In the 21st century, our mistake has become clearer. When the credit crunch came, it was just those Old Commonwealth countries which our governments had tended to disdain which survived best. George Osborne implicitly recognised this by appointing a Canadian central banker, Mark Carney, to come and run the Bank of England. Although these countries all had smaller populations than our own, they did none of the things recommended to us to prosper in the modern world. They did not “pool” sovereignty or enter protectionist trading blocs. Instead, they tried to make their own deals in the global market, reducing their own subsidies and protections as they did so. They prospered by innovating. Today, for example, New Zealand has half the number of sheep it farmed 30 years ago, but produces the same amount of meat from them, with far greater profit. In a similar period, Britain has been forced to have its trade negotiations conducted by the EU. The EU’s share of world trade has fallen. While the Europeans have been eating their dinners, the world has been eating their lunch.

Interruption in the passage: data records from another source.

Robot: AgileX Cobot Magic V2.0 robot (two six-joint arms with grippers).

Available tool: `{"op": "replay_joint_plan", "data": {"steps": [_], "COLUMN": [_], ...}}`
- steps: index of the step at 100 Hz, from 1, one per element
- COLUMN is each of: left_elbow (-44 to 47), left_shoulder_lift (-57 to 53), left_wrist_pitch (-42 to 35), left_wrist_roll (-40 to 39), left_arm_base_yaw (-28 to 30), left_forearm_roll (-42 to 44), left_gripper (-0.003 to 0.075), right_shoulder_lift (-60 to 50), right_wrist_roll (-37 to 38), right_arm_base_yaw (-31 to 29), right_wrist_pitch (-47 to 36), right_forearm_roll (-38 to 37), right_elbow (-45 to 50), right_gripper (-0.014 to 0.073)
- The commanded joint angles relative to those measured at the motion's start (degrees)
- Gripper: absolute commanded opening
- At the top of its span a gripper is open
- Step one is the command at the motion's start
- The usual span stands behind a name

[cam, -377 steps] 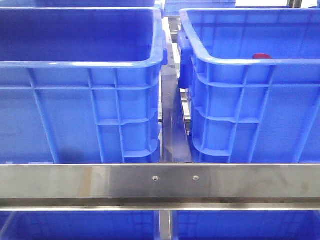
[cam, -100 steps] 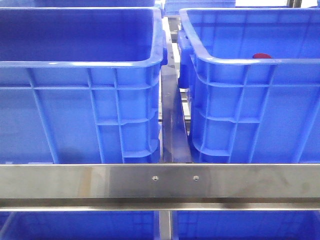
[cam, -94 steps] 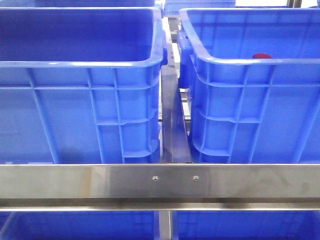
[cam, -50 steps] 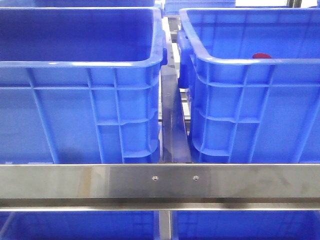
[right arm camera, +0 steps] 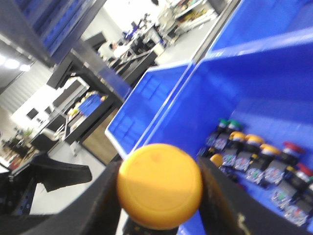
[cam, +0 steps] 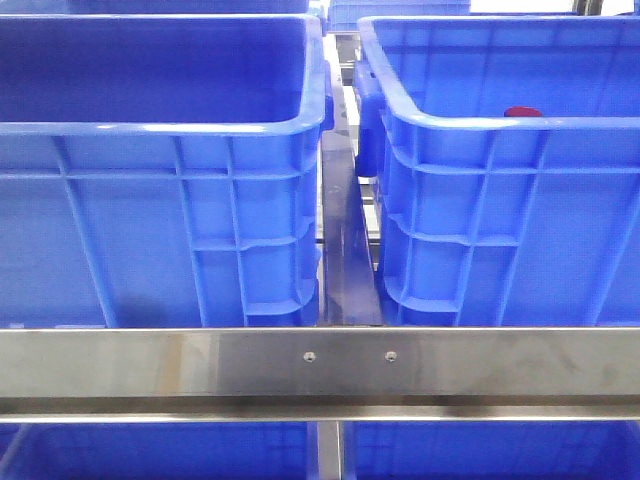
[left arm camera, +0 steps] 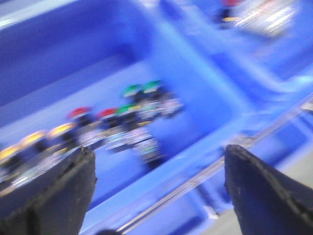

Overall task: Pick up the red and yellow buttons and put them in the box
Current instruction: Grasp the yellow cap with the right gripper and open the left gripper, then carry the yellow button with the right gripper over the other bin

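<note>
In the front view a steel rail [cam: 320,365] is running across the foreground, with two blue crates standing behind it side by side. The left crate [cam: 160,130] and the right crate [cam: 480,125] are sitting just apart, a dark metal strip [cam: 345,250] showing in the gap between them. A red button [cam: 522,112] is peeking over the near rim of the right crate. Neither arm is appearing in this view.

In the right wrist view the right gripper [right arm camera: 159,196] is clamping a yellow button [right arm camera: 159,185] between its dark fingers [right arm camera: 220,200]. Beyond it, a row of buttons [right arm camera: 259,161] with green, yellow and red caps is lying on a crate floor against the wall.

In the left wrist view, which is blurred, the left gripper [left arm camera: 159,191] is hanging with its fingers [left arm camera: 264,191] spread wide and nothing between them. It is hovering over a crate holding a row of buttons [left arm camera: 98,129] with yellow, red and green caps.
</note>
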Motion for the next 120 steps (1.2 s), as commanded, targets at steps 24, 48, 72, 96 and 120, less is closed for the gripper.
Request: {"op": "replay_joint_plan", "data": {"steps": [24,48,72,96,120], "left_elbow": [0.44,0.69,0.69,0.69,0.69], "left_shoulder_lift": [-2.89,-2.78,-2.78,-2.78,-2.78], "left_wrist_pitch": [0.05,-0.07,-0.07,-0.07,-0.07], "left_wrist_roll": [-5.63,-6.82,-7.04,-7.04,-7.04], "left_arm_base_yaw": [-0.46,-0.46,-0.46,-0.46,-0.46], "left_forearm_roll": [7.46,7.62,7.62,7.62,7.62], "left_gripper": [0.0517,0.0516,0.0516,0.0513,0.0302], "right_shoulder_lift": [-3.98,-6.07,-9.58,-10.15,-8.92], "right_wrist_roll": [-0.90,-4.19,-8.22,-8.42,-9.71], "right_arm_base_yaw": [-1.89,-2.72,-6.19,-9.19,-12.61], "right_wrist_pitch": [3.95,-0.88,-17.05,-37.63,-48.79], "right_forearm_roll": [8.12,5.67,-3.09,-12.44,-12.92], "right_elbow": [-2.15,-2.15,-2.15,-2.02,-1.12], "right_gripper": [0.0164,0.0164,0.0164,0.0164,0.0164]}}
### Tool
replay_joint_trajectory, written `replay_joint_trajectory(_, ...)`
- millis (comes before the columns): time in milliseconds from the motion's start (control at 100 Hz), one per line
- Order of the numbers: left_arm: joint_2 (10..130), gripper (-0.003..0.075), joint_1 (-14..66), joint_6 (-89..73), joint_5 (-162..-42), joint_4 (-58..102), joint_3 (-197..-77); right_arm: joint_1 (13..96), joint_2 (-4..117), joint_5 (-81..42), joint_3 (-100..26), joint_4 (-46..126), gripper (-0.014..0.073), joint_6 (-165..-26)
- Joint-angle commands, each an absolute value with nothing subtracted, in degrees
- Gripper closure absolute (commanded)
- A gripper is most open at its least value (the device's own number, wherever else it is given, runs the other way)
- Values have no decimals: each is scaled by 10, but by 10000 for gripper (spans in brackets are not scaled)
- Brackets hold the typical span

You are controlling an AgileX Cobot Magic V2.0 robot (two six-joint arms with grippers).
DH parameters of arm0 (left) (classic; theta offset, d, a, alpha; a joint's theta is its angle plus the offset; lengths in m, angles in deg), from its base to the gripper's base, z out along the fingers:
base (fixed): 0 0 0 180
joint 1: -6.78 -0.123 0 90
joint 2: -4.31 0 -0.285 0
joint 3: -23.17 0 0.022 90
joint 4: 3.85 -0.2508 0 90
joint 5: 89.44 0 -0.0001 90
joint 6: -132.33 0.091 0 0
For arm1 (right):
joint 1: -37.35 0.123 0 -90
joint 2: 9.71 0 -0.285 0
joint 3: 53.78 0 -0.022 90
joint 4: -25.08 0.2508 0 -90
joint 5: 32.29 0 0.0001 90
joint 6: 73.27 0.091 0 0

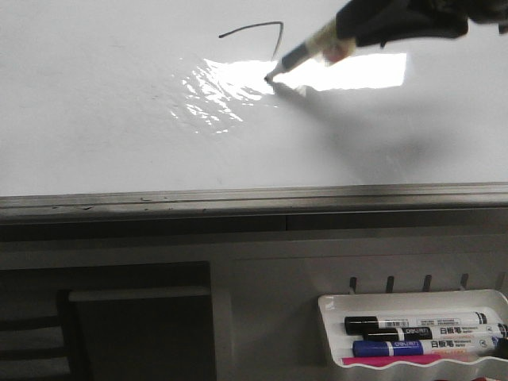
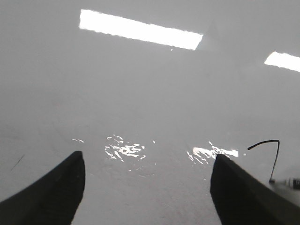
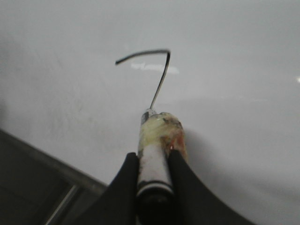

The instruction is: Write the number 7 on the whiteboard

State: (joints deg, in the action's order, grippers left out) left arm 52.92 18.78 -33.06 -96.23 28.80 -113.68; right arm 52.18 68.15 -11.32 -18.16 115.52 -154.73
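A thin dark number 7 is drawn on the glossy whiteboard: a slanted top bar and a downstroke. My right gripper is shut on a marker, whose tip touches the board at the lower end of the downstroke. The same line shows in the right wrist view, running down to the marker's nib. My left gripper hangs open over bare board, nothing between its fingers; the 7 lies off to one side of it.
A bright wrinkled glare patch sits beside the marker tip. The board's grey frame edge runs across the front. Below it at the right, a white tray holds several spare markers.
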Motion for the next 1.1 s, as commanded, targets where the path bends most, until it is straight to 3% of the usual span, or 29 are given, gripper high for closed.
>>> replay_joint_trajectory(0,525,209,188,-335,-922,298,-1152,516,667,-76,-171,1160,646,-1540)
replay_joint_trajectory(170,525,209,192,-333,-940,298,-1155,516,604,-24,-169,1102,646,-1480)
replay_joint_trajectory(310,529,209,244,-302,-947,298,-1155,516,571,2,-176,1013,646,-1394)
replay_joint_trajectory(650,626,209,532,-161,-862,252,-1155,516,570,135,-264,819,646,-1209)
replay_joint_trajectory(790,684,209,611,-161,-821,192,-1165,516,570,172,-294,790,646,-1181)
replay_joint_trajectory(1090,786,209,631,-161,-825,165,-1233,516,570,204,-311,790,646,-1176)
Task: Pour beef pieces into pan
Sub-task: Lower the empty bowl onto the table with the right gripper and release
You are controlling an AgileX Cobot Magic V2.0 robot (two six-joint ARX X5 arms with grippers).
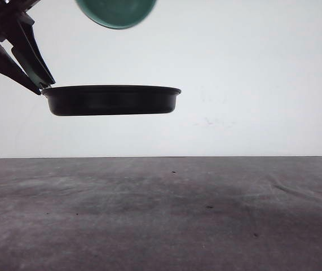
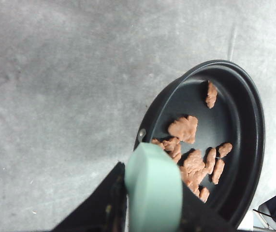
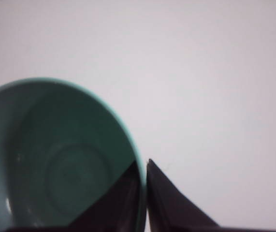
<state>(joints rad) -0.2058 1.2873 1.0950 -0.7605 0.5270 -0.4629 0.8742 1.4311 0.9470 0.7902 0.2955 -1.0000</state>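
Pan (image 1: 113, 100): rigid, shallow, held level above the worktop (image 1: 161, 214) by left gripper (image 2: 150, 212) clamped on its handle (image 2: 153, 191). Beef pieces (image 2: 193, 162): light, loose, inside. Right gripper (image 3: 145, 193) pinches emptied bowl (image 3: 65, 159) rim.

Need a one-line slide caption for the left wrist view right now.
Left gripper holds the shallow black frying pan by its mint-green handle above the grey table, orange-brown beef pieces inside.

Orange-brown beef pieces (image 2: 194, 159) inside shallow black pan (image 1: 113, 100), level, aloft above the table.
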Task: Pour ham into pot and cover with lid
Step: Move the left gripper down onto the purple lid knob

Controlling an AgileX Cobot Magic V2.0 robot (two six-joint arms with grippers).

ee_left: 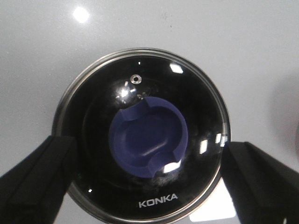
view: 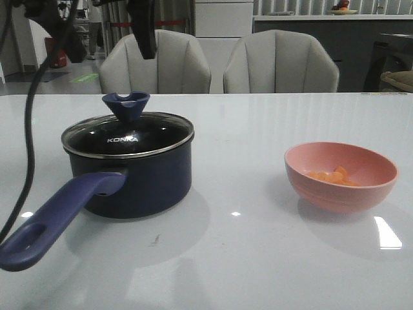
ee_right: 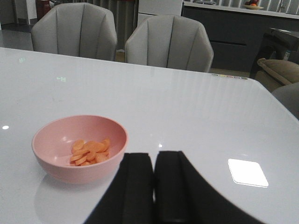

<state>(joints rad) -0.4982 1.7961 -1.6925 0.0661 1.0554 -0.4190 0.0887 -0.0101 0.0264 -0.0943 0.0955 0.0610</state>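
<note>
Your left gripper (ee_left: pixel 148 182) hangs wide open, empty, straight above the lid (ee_left: pixel 145 140); your right gripper (ee_right: pixel 154 186) is closed, empty, beside the bowl (ee_right: pixel 56 163) of ham (ee_right: pixel 90 152).

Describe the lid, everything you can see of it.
The lid is round clear glass with a steel rim, a small steam vent, white KONKA lettering and a blue flared knob with notched edges. It sits level and closed on the pot. The open left gripper hangs above, its fingers flanking the lid, not touching it.

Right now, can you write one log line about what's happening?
lid: on pot | ham: in pink bowl | left gripper: open above lid | right gripper: shut, empty
</note>
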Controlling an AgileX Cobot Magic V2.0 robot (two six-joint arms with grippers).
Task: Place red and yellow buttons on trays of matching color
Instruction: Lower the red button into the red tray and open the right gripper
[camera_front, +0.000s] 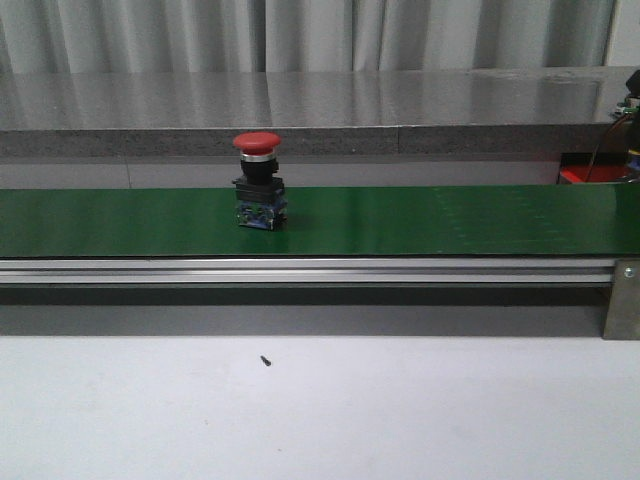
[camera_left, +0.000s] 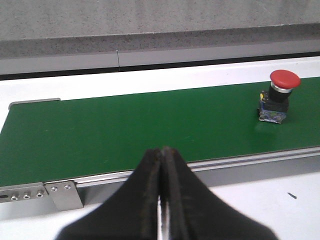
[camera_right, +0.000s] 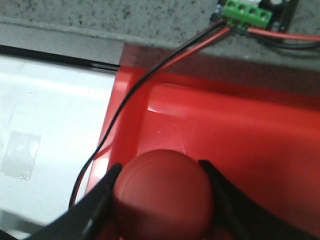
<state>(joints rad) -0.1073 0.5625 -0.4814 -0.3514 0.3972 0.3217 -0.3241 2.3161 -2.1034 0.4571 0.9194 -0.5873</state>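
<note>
Right tool (camera_right: 162, 200) pinches a red button (camera_right: 162, 197) above my red tray (camera_right: 240, 130), release pending; left tool (camera_left: 162, 200) is pressed together, another red button (camera_left: 280, 95) waiting ahead on the belt (camera_left: 125, 130).

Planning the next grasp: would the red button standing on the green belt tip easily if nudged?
Probably yes: the red button looks top-heavy, a wide cap over a narrower body on a small base. It appears rigid. Its domed cap seems smooth, so possibly slippery.
</note>
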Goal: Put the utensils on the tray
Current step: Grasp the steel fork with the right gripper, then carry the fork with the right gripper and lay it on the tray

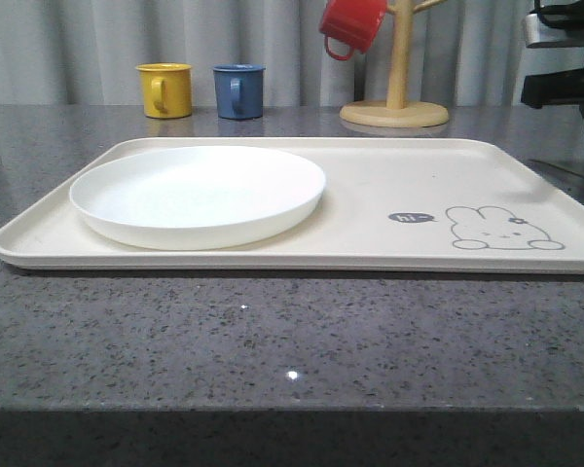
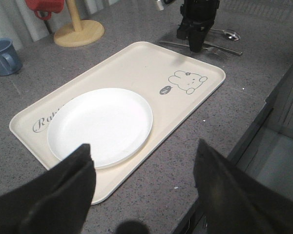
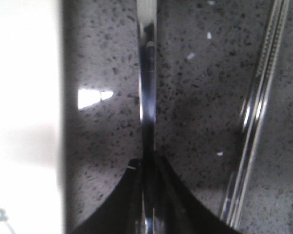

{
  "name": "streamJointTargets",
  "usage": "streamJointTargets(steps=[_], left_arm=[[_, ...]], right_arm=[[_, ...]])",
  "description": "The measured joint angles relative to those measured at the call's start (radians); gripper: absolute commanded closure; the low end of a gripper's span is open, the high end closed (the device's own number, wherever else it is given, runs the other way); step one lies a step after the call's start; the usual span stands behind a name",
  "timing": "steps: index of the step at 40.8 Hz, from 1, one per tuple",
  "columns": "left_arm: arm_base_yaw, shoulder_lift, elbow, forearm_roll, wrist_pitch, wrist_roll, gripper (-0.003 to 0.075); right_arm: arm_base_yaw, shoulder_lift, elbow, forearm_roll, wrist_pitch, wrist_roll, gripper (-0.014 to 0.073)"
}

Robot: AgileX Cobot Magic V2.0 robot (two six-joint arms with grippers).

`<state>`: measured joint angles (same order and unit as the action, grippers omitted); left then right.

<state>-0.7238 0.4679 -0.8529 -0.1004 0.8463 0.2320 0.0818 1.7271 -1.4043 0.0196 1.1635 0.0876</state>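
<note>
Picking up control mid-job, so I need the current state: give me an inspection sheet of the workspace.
Surface: grey speckled counter, no spills seen.
Job's things: cream tray holds the white plate; spoon and chopsticks lie on the counter beside it.
Clutter: yellow mug, blue mug, red mug hung on a wooden mug tree.
Grippers: left tool open, holding nothing; right tool shut on a metal handle, utensil unclear.
Cables: nothing seen.
Surroundings: grey curtain behind.

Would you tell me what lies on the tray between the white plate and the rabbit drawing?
Nothing: in the front view the tray is bare between the white plate and the rabbit drawing, except the small "hi" bubble.
</note>
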Motion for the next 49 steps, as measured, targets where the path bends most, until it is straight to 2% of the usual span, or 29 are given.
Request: streamJointTargets(steps=[11, 20, 31, 42, 46, 49], left_arm=[[-0.002, 0.0, 0.0, 0.0, 0.0, 0.0, 0.03], [-0.002, 0.0, 0.0, 0.0, 0.0, 0.0, 0.03], [-0.002, 0.0, 0.0, 0.0, 0.0, 0.0, 0.03], [-0.002, 0.0, 0.0, 0.0, 0.0, 0.0, 0.03], [-0.002, 0.0, 0.0, 0.0, 0.0, 0.0, 0.03], [-0.002, 0.0, 0.0, 0.0, 0.0, 0.0, 0.03]], right_arm=[[0.045, -0.108, -0.057, 0.064, 0.059, 0.003, 0.0636], [0.192, -0.118, -0.059, 0.167, 0.041, 0.03, 0.0636], [0.341, -0.03, -0.059, 0.193, -0.065, 0.158, 0.0636], [0.35, 0.064, -0.059, 0.195, -0.117, 0.317, 0.0629], [0.35, 0.067, -0.059, 0.195, -0.117, 0.334, 0.0547], [0.35, 0.067, -0.059, 0.195, -0.117, 0.338, 0.0428]])
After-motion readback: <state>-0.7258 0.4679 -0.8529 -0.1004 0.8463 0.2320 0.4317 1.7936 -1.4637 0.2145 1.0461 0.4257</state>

According to Euro-theory, Australia or New Zealand, alone and a long way from anywhere, ought to be “isolated”. Instead, they thrive, with healthy public finances. Their citizens, and those of Canada, being English-speaking, well educated and brought up in Anglosphere democratic and legal traditions, are employable across the world. In Britain, they barely count as foreigners. We have even trusted our child abuse inquiry to a New Zealand judge, Justice Lowell Goddard. We would never do the same with an Italian or a German. We neglect the fact that the Old Commonwealth now has some of the longest continuous experience of good government in the world. We ignore the way in which the nations we spawned have shown more faith in the British way of doing things than we have shown ourselves, and have succeeded.

Poor Mr Cameron. In the coming months, he must eat for Britain right across the continent of Europe. Unfortunately, the EU system he hopes to reconcile with our own is indigestible.